# Hunting shotguns.



## Magus

Something decidedly NOT a fighting weapon with "hillbilly/hunter" written all over it.any recommendations?it's to be used in the southeast and needs to be accurate and reliable, eying several brands of singles and doubles.


----------



## MsSage

Remington 870 is nice


----------



## WatchUr6

I know that you're looking at singles and doubles, but for a little more, you can get a pump action.
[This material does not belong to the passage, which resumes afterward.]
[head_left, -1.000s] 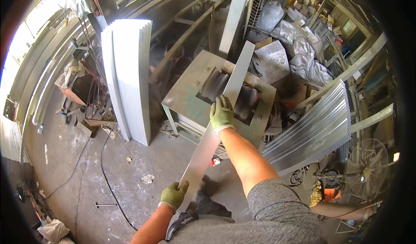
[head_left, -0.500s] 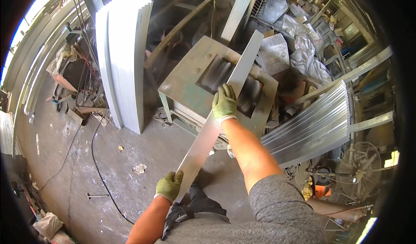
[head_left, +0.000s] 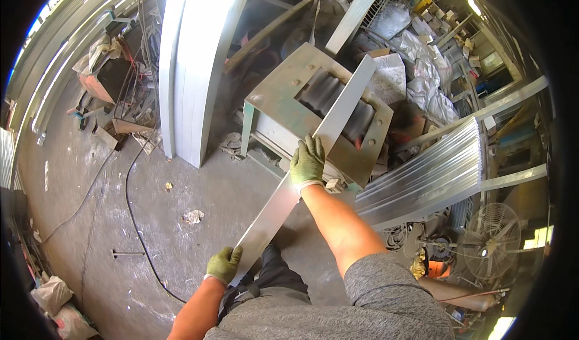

I have a Mossberg, which I like. I just bought my youngest boy a Remington 870, which feels very solid (feels better than my Mossberg). My oldest boy has a Weatherby, which is on the more expensive side. If you're looking to save money, I would go with the Mossberg. Although it doesn't feels a sturdy as the other two, I'm sure it will hold up just as well.


----------



## Sentry18

I use a Ruger Red Label O/U with a 26" barrel. Mine is about 15 years old and I bought it used. Still looks great and runs like a champ. A buddy of mine has a cheap NEF single barrel 12ga that kicks like a mule but drops birds just as well as my Ruger.


----------



## sailaway

This post couln't have come up at a better time. I just willed my grandpas 1953 J. C. Higgins 12 guage to my youngest cousin. Grandpa got it right out of the Sears & Roebuck Catalogue, you can't do that anymore.:brickwall:

I'm looking for a new 12 guage also. I primarilly bird hunt, pheasants. My bro says the lighter field guns kick more and the heavier trap & skeet guns don't as much. Being able to deer hunt with it woulod also be a +, although I have never done that before. Ohio laws dictate a shot gun for deer. 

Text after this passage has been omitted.